Chapter 33 Quiz: JDBC, ODBC, and Python Access

DataField.Dev

Chapter 33 Quiz: JDBC, ODBC, and Python Access

Test your understanding of DB2 application connectivity. Each question has one best answer.

Question 1

What is the primary difference between a JDBC Type 2 and Type 4 driver?

A) Type 2 supports stored procedures; Type 4 does not B) Type 2 uses native DB2 client libraries; Type 4 is pure Java communicating directly over TCP/IP C) Type 2 is for DB2 LUW only; Type 4 is for DB2 on z/OS only D) Type 2 supports connection pooling; Type 4 does not

Answer

**B) Type 2 uses native DB2 client libraries; Type 4 is pure Java communicating directly over TCP/IP** The Type 2 driver requires a local DB2 client installation and uses native CLI libraries for communication. The Type 4 driver is pure Java, speaking DRDA protocol directly over TCP/IP with no native dependencies. Type 4 is the standard choice for modern deployments, especially in containerized environments where installing a DB2 client is impractical.

Question 2

Why should you use PreparedStatement instead of Statement with string concatenation?

A) PreparedStatement is faster for single-use queries B) PreparedStatement prevents SQL injection and enables DB2 to reuse the access plan C) Statement does not support SELECT queries D) PreparedStatement automatically creates database indexes

Answer

**B) PreparedStatement prevents SQL injection and enables DB2 to reuse the access plan** PreparedStatement sends parameter values separately from the SQL text, preventing user input from altering the SQL structure (SQL injection). Because the SQL text is identical across executions (only parameter values change), DB2 can cache and reuse the compiled access plan from the package cache. Statement with concatenation creates unique SQL text for each value set, defeating the cache and requiring recompilation every time.

Question 3

What is the recommended approach for connection management in a production Java web application?

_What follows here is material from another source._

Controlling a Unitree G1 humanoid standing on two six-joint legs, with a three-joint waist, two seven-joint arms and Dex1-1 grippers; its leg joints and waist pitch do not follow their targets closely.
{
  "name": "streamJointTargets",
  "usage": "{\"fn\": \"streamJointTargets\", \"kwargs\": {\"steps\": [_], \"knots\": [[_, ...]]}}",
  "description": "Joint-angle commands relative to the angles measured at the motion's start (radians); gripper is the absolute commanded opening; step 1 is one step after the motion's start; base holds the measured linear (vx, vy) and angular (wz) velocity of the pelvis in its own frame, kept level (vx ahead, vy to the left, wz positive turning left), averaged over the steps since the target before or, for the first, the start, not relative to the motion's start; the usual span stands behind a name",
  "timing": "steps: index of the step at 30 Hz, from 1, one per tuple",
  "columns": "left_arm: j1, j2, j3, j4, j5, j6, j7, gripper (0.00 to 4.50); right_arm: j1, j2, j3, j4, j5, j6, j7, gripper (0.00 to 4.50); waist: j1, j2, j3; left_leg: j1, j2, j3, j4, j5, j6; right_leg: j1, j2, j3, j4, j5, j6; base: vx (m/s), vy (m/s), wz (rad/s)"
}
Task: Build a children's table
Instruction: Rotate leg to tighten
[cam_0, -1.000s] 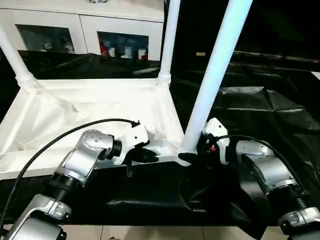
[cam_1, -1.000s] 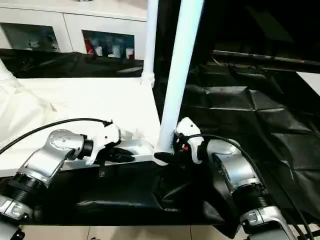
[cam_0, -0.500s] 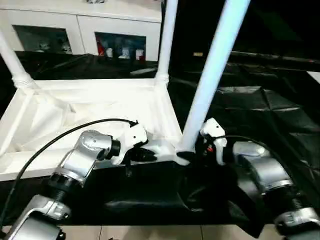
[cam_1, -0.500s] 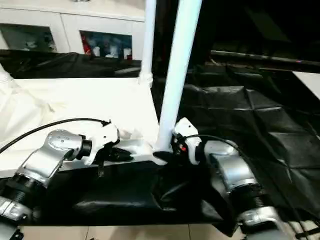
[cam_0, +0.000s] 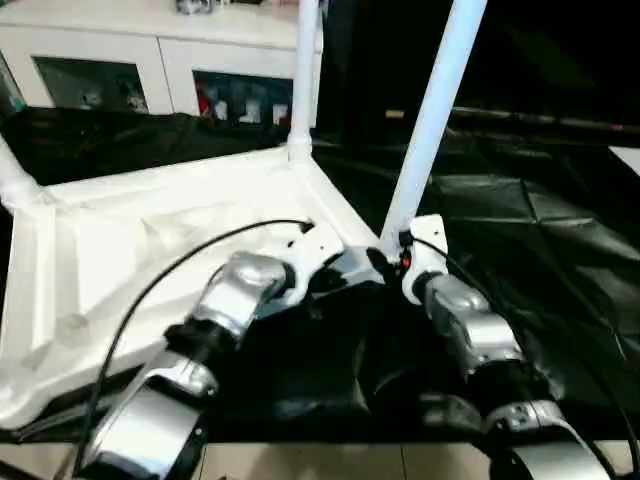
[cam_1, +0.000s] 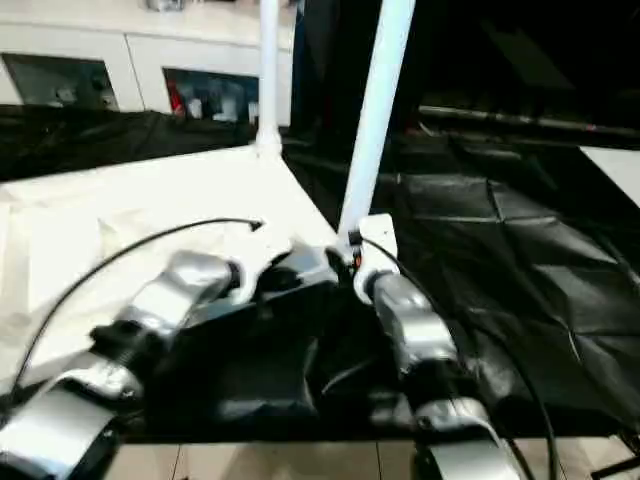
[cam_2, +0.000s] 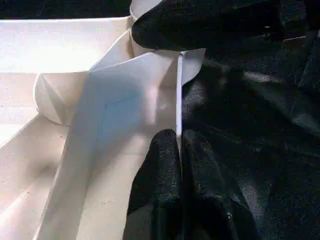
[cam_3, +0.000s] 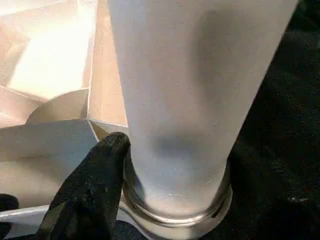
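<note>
Left eye view: children's table (cam_0: 150, 230), upside down on black cover (cam_0: 560, 250), legs skyward. Left gripper (cam_2: 178, 150) pinched tight on the rim's thin edge, likely steadying the top. Right gripper (cam_0: 388, 266) at the near leg (cam_0: 430, 120), three o'clock corner, one finger (cam_3: 95, 170) against its base; whether it grips, cannot tell.

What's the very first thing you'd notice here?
The big white plastic tabletop lying upside down on the black-covered work table, with round white legs standing straight up from its corners. At the near corner, the left pincer is pinched shut on the tabletop's thin edge. The right pincer sits at the base of the nearest leg, one black finger touching it.
</note>
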Motion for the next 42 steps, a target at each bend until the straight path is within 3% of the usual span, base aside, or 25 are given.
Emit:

A) Create a new connection for each request using DriverManager.getConnection() B) Use a single shared connection for all request threads C) Use a connection pool (e.g., HikariCP) that maintains pre-established connections D) Create a new DataSource instance for each request

Answer

**C) Use a connection pool (e.g., HikariCP) that maintains pre-established connections** Connection pooling maintains a cache of pre-established database connections. Threads borrow connections from the pool and return them when done. This eliminates the overhead of creating new connections (TCP handshake, TLS negotiation, DRDA authentication) for every request. A single shared connection would serialize all requests. Creating connections per request wastes 50-200ms per request and can overwhelm DB2 with connection storms.

Question 4

In JDBC, how do you check if a column value was NULL after calling rs.getInt()?

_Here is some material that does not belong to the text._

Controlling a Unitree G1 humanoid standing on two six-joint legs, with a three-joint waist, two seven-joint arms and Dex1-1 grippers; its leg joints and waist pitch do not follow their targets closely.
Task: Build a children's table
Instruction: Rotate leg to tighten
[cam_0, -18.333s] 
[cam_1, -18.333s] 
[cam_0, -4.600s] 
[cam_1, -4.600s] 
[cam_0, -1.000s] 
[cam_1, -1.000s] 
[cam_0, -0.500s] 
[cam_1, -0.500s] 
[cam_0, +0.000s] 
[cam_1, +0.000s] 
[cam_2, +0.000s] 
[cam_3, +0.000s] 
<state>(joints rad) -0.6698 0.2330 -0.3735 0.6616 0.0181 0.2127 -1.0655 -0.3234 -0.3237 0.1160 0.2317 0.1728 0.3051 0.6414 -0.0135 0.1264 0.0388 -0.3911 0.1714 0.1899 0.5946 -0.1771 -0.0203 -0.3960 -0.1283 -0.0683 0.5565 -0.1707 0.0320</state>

A) Check if the returned value is 0 B) Check if the returned value is -1 C) Call rs.wasNull() immediately after the get method D) NULL columns throw a NullPointerException

Answer

**C) Call `rs.wasNull()` immediately after the get method** For primitive types (`getInt`, `getDouble`, `getLong`), JDBC returns 0 or 0.0 for NULL columns -- not null, because primitives cannot be null. The only way to distinguish between a NULL value and a legitimate zero is to call `rs.wasNull()` immediately after the getter. For object types (`getString`, `getBigDecimal`), NULL returns Java null directly.

Question 5

Which JDBC isolation level constant maps to DB2's Cursor Stability (CS)?

A) TRANSACTION_READ_UNCOMMITTED B) TRANSACTION_READ_COMMITTED C) TRANSACTION_REPEATABLE_READ D) TRANSACTION_SERIALIZABLE

Answer

**B) `TRANSACTION_READ_COMMITTED`** The mapping between JDBC and DB2 isolation levels is: `READ_UNCOMMITTED` = UR, `READ_COMMITTED` = CS, `REPEATABLE_READ` = RS, `SERIALIZABLE` = RR. This is confusing because JDBC's `REPEATABLE_READ` maps to DB2's RS (Read Stability), NOT to DB2's RR (Repeatable Read). JDBC's `SERIALIZABLE` maps to DB2's RR. Memorize this mapping -- it causes frequent production issues.

Question 6

What is the purpose of pstmt.addBatch() and pstmt.executeBatch() in JDBC?

A) They execute multiple different SQL statements in parallel B) They accumulate multiple sets of parameters and send them to DB2 in a single network round-trip C) They create multiple database connections for parallel processing D) They enable multi-row FETCH operations from a ResultSet

Answer

**B) They accumulate multiple sets of parameters and send them to DB2 in a single network round-trip** `addBatch()` accumulates a set of parameter values without executing. `executeBatch()` sends all accumulated parameter sets to DB2 in a single network message via DRDA. This dramatically reduces network overhead for bulk insert/update/delete operations -- typically achieving 10-50x throughput improvement over individual statement execution.

Question 7

In Python ibm_db, what is the difference between ibm_db.fetch_tuple() and ibm_db.fetch_assoc()?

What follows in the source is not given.